В Пятигорске отец получил телеграмму, что клоун Ричард Рибо арестован. Вот запись отца по поводу ареста: «20 июля 1911 года Рибо привезли из Георгиевска сюда в тюрьму за реприз «Редкости». Обвиняют в политической неблагонадежности. Посажен он по распоряжению наказного атамана. Просит притти к нему в тюрьму»; А 21 июля он записывает: «Приехала по телеграмме вызванная мадам Рибо, несчастная, разбитая параличом. Дело с его освобождением осложняется. Им что, один сваливает на другого. Эта грязная история ему обойдется в хорошую копеечку, да сколько нравственно переварить придется». 23 июля отец пишет: «…Дело начинает принимать крутой оборот. В дело вмешалось бельгийское посольство, а наказной атаман жене Рибо сказал, что через десять дней его освободят, и затем советовал ехать хлопотать в Тифлис к наместнику. Словом, легко в тюрьму попасть, да не легко вырваться». 24 июля отец идет на свидание к Рибо, но его к нему не пропускают как к политическому, а 25 июля записывает: «Сегодня выяснилось положение Рибо. Наказной атаман просьбу жены о его освобождении оставил без последствий. Значит, ему придется, бедняге, сидеть неизвестно сколько, до трех месяцев. Завтра животных отправляют в Москву, и завтра уезжает мадам Рибо. Отвратительный финал. Говорили о вмешательстве в это дело бельгийского посла, но это только разговор». 14 августа отец добился свидания с Рибо. Тот был очень тронут его визитом.

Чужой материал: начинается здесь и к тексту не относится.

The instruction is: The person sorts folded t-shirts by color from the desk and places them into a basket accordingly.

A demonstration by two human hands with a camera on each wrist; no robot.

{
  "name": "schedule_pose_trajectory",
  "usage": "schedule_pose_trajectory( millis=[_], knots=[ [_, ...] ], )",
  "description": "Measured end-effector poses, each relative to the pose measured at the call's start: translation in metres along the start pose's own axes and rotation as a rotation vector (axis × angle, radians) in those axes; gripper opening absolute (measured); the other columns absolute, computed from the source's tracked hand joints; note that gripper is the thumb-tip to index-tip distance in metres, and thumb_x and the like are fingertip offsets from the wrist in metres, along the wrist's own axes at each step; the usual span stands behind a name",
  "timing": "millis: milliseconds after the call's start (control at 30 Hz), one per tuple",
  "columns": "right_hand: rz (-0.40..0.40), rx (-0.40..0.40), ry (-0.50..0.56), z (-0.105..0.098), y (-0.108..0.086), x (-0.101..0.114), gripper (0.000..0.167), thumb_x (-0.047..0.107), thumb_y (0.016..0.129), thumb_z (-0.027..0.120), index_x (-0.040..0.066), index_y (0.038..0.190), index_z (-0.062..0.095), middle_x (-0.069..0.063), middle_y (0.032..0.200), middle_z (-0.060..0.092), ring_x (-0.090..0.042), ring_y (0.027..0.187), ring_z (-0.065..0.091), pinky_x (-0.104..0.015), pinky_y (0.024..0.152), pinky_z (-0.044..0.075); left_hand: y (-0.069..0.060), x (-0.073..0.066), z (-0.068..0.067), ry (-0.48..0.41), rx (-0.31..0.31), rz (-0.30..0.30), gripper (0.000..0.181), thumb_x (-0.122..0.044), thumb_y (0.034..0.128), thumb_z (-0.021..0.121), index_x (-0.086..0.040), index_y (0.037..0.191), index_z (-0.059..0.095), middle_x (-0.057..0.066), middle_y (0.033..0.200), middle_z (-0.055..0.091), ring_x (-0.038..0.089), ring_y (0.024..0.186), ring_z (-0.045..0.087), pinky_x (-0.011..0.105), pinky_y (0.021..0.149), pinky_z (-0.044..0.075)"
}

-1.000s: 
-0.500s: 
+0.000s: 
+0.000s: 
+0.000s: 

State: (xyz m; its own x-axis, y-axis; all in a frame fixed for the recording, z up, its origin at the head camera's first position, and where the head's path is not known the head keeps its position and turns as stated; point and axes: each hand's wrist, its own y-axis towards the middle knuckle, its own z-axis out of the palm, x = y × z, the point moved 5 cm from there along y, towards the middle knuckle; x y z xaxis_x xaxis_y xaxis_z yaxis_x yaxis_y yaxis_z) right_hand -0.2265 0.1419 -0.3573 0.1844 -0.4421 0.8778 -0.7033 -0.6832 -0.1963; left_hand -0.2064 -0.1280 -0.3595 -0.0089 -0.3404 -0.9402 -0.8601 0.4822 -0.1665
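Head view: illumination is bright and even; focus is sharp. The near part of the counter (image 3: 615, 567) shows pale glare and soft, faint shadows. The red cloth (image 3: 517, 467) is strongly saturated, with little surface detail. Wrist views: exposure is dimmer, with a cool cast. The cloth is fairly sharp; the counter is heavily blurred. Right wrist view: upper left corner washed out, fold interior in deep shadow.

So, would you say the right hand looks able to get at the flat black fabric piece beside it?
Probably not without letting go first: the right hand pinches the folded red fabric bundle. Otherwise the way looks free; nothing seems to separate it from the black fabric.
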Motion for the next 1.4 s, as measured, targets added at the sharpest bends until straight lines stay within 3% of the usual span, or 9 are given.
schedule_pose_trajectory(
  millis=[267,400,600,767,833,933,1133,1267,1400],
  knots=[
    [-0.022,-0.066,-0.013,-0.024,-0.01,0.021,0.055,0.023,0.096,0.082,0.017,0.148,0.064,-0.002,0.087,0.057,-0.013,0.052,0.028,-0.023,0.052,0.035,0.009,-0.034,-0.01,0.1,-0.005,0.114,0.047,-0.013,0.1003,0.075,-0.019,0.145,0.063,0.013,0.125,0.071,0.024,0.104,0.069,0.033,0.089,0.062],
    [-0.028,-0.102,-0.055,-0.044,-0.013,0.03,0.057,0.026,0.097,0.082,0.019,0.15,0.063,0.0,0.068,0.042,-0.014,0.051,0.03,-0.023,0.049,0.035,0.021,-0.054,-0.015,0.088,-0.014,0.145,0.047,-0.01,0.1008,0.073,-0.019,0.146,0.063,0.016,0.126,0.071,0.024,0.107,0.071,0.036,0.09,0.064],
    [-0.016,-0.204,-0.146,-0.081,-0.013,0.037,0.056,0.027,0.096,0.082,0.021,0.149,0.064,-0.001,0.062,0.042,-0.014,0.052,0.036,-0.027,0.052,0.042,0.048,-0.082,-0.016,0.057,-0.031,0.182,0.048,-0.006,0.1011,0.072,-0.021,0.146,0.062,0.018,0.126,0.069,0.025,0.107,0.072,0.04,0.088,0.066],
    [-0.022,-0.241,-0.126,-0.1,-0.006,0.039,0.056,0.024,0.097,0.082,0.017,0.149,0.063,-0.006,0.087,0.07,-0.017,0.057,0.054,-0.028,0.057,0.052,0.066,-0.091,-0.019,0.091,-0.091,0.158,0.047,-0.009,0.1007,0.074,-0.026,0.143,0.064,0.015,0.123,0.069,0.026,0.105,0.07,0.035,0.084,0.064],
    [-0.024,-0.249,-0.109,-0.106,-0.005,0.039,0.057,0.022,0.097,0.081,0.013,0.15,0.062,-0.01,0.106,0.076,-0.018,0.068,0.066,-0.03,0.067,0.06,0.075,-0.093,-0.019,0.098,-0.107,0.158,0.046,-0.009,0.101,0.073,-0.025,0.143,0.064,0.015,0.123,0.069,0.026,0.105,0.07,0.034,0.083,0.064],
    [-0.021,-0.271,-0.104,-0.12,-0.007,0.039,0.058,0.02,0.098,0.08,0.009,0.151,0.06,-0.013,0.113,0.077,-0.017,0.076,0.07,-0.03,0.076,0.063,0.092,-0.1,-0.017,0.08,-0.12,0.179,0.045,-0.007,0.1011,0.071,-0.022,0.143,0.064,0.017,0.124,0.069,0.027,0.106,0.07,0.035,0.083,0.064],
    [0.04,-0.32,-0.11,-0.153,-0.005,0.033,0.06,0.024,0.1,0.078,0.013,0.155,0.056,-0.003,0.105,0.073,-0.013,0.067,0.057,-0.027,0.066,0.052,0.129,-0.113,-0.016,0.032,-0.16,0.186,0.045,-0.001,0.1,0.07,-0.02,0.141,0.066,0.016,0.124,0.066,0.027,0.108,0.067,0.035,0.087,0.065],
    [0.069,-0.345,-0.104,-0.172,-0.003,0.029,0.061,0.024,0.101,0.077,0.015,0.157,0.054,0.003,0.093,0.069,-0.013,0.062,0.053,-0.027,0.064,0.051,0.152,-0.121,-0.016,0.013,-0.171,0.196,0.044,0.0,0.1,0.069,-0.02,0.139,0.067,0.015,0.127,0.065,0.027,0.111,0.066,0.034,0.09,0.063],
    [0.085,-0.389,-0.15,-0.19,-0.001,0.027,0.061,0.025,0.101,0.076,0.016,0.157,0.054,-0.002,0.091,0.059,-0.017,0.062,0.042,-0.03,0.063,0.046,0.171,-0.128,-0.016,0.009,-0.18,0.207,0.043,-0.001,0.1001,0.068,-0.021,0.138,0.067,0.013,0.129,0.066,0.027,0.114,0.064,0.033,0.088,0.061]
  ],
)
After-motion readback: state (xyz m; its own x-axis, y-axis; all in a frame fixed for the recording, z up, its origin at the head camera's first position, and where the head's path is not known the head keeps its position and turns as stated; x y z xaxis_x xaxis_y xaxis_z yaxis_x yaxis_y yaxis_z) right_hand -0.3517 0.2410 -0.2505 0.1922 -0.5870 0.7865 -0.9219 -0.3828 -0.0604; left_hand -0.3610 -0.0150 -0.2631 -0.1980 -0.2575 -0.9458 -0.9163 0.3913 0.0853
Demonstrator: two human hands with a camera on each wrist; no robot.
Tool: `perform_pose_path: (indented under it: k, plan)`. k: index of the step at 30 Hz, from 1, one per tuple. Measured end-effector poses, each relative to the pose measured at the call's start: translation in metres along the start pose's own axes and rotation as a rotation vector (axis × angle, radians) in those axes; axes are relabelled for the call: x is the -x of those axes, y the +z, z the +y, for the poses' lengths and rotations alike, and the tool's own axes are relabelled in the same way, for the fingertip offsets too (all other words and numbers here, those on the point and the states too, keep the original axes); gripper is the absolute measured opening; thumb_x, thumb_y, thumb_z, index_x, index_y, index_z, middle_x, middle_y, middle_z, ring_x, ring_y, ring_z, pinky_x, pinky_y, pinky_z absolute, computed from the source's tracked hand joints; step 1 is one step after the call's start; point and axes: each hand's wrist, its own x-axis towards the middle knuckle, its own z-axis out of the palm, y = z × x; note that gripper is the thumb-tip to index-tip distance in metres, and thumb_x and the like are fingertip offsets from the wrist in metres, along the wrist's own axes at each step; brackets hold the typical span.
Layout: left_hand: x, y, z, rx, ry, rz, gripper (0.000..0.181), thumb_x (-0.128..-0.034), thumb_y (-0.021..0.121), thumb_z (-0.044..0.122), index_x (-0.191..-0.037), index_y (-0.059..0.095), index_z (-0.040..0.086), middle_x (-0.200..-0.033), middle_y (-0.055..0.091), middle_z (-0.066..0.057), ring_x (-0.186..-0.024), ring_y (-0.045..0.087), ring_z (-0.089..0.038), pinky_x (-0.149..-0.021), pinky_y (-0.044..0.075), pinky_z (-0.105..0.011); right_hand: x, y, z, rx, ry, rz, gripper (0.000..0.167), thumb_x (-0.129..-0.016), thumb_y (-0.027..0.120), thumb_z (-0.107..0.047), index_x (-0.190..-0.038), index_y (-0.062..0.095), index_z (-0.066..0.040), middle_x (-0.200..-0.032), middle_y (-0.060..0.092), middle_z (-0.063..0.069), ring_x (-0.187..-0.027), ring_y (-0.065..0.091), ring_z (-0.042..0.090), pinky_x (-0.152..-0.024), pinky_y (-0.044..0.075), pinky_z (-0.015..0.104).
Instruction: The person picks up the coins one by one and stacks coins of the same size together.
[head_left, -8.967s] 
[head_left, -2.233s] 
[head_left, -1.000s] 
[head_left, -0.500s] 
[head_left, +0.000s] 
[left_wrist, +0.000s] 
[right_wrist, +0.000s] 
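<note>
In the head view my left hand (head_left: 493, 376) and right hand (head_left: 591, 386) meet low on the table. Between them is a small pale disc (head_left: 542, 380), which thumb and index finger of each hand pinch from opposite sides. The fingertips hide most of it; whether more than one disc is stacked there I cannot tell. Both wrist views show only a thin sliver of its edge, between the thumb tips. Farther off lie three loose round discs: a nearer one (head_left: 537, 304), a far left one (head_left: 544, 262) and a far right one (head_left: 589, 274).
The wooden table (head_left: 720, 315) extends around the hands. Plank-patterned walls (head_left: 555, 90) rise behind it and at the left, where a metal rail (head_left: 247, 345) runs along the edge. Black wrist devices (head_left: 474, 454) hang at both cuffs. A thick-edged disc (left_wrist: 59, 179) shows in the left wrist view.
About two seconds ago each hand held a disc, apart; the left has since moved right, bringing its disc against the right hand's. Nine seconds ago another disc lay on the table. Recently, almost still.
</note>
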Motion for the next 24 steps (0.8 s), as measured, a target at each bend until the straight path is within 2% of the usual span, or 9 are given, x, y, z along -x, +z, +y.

Цирк Поторжинского закрылся, и мы опять вместо денег получили векселя. Отец решил ехать всей семьей в Москву. 22 августа мы сели в переполненный поезд и двинулись в Москву. В Воронеже отец увидел около вокзала афишу цирка Рудольфо Труцци. Он сошел с поезда, а мы поехали дальше в Москву. В Москве нас ждала телеграмма от отца, чтобы мы возвращались и Воронеж, так как он подписал на месяц контракт к Труцци, пробно, с правом пролонгации. Мы купили билеты, сели в поезд и поехали обратно в Воронеж.
30 августа состоялся наш дебют в цирке Труцци. Рудольфо в Воронеже не было. Он уехал в отделение цирка, работавшее в другом городе. В Воронеже была Мариетта и управляющий Кремзер.
Не успели мы после работы войти в уборную, как к нам ввалилась полиция. Привожу запись отца: «Вся работа, прошла, как дай бог, всегда. Но от громадной неприятности из-за Пуришкевича и чиновников спас меня только Кремзер. Черносотенная администрация во главе с чиновником особых поручений при губернаторе на стенку полезла. Хотели сейчас же ночью нас выдворить, из города. Вот до чего попал в точку. Только хорошие отношения Кремзера с полицмейстером нас спасли. И то и с нас, и с дирекции взяли подписку под страхом немедленного выселения из города ни звука не говорить в манеже острого». На следующий день отец записывает: «К нашему антре как бы сговорились. Целая куча полиции. В переднем выходе Кремзер и мадам Мариетта. В ложе вице-губернатор с полицмейстером. И вот, когда вся эта напряженно следящая за каждым нашим шагом ватага собралась, ахнуть бы что-нибудь крепкое политическое. Боже! С Кремзером бы наверное сделался разрыв сердца».
Чиновнику особых поручений не понравилась, как нам потом сказали, наша реприза о чиновниках. Шла она так.
Отец спрашивал, отчего меня не было видно и куда я на такой длинный срок уезжал. Я отвечал, что был в Японии чиновником, но мне пришлось уехать оттуда потому, что я заболел страшной японской болезнью «бери-бери».
— А что это за болезнь?
— Нечто вроде нашей чумы; если заболевший не переменит климат, то он умирает.
— Здорово! А я тебе хотел спросить, ты знаешь, какая разница между японским и русским чиновником?
— Не знаю.
— Не знаешь? Так я тебе скажу. Японский чиновник от «бери-бери» умирает, а русский чиновник от «бери-бери» карманы набивает.